2. Le poids du péché et la lutte contre l’injustice : l’humanité de Jésus en tension
Dans ce poème, le Christ ne porte pas seulement le fardeau physique de la croix, mais aussi le fardeau du péché humain, incarné par l’homme qu’il porte "sur le dos". Claudel explore ici l’idée que Jésus porte un poids bien plus lourd que celui de la croix : le fardeau des fautes humaines. "Mourons donc, car il est plus doux d'être à plat ventre que debout," exprime cette tension entre la souffrance et la tentation du renoncement. Jésus semble épuisé au point de penser que mourir pourrait être moins douloureux que de continuer à vivre et à souffrir pour l’humanité. Toutefois, cette lutte contre l'injustice, le péché et la souffrance prend une forme universelle, car la figure de Jésus nous invite à réfléchir sur nos propres épreuves et notre capacité à porter nos croix personnelles. Par la chute, Claudel montre que la souffrance n’est jamais absurde ; elle est un moyen de rédemption et de purification. Le "mal" est porté par le Christ, mais il se transforme en une lutte intérieure pour la rédemption.
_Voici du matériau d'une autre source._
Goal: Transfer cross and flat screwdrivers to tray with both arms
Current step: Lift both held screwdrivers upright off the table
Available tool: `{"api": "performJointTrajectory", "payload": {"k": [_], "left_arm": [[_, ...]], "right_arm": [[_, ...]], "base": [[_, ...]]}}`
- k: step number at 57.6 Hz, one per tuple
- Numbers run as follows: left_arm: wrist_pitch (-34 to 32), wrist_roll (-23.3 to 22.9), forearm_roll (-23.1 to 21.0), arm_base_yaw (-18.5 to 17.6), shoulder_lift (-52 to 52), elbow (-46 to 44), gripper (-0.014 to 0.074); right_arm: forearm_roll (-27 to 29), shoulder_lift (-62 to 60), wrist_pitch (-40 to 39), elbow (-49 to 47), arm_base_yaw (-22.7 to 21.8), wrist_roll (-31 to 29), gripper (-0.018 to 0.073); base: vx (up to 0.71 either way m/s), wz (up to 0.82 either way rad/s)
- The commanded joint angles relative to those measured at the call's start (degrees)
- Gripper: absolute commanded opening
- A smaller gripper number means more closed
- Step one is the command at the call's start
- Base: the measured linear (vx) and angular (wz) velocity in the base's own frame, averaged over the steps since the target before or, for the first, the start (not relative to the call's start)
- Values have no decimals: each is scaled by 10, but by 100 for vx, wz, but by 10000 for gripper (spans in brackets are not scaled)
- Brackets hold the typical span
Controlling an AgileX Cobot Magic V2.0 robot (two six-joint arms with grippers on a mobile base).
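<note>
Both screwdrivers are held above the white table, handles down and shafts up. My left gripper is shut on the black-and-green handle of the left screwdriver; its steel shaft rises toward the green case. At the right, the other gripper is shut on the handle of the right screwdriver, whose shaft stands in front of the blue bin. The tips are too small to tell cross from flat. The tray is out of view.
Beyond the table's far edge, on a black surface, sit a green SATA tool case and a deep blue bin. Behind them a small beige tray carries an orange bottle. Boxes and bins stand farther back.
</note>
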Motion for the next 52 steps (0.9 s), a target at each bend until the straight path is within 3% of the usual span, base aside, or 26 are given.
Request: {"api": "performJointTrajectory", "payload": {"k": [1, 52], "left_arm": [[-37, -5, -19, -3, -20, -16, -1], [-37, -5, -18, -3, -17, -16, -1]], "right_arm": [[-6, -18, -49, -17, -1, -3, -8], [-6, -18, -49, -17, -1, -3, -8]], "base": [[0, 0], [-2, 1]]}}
3. La rédemption dans la souffrance : un espoir dissimulé dans la chute
Malgré l’apparente victoire du désespoir sur Jésus, il reste une lueur d’espoir dans cette chute finale. Le poème se termine par une note paradoxale : "Rien n'est encore perdu tant qu'il reste la mort à boire!" Claudel souligne ici que, même dans les moments les plus sombres de la souffrance, il existe une possibilité de rédemption. La souffrance de Jésus, aussi intense soit-elle, n’est pas un échec définitif, mais une étape vers la rédemption. La phrase "j'en ai fini de ce bois, mais il me reste le fer!" suggère que la souffrance physique (symbolisée par le bois de la croix) est à peine terminée, et qu’il reste encore à endurer la souffrance spirituelle (représentée par le fer des clous). Cependant, cette souffrance est porteuse de rédemption, et la troisième chute, bien qu’apparente, annonce la fin de la passion et l’entrée dans la rédemption. Ainsi, Claudel nous rappelle que le Christ, dans sa souffrance, ouvre la voie à une nouvelle vie, par-delà la souffrance et la mort.
Conclusion :
Dans Jésus tombe une troisième fois, Paul Claudel nous fait vivre l’extrême souffrance de Jésus, écrasé par le poids de la croix et des péchés du monde, dans une chute qui semble définitive. Cependant, cette chute n’est pas une fin, mais une étape sur le chemin de la rédemption. La souffrance, bien qu'intolérable, n'est pas le point final de l’histoire, car elle ouvre la voie à la rédemption pour l'humanité. Ce poème nous interroge sur le désespoir, sur la manière dont l’humanité lutte contre le mal et comment la souffrance peut mener à la rédemption. Le Christ, tout en tombant, porte la rédemption de l’humanité sur ses épaules, et cette chute devient le prélude à la résurrection. Claudel, en mettant en lumière cette lutte et cette souffrance, nous invite à une réflexion profonde sur le sens de la souffrance humaine et divine, et sur l’espoir qui se cache toujours derrière l’obscurité de la croix.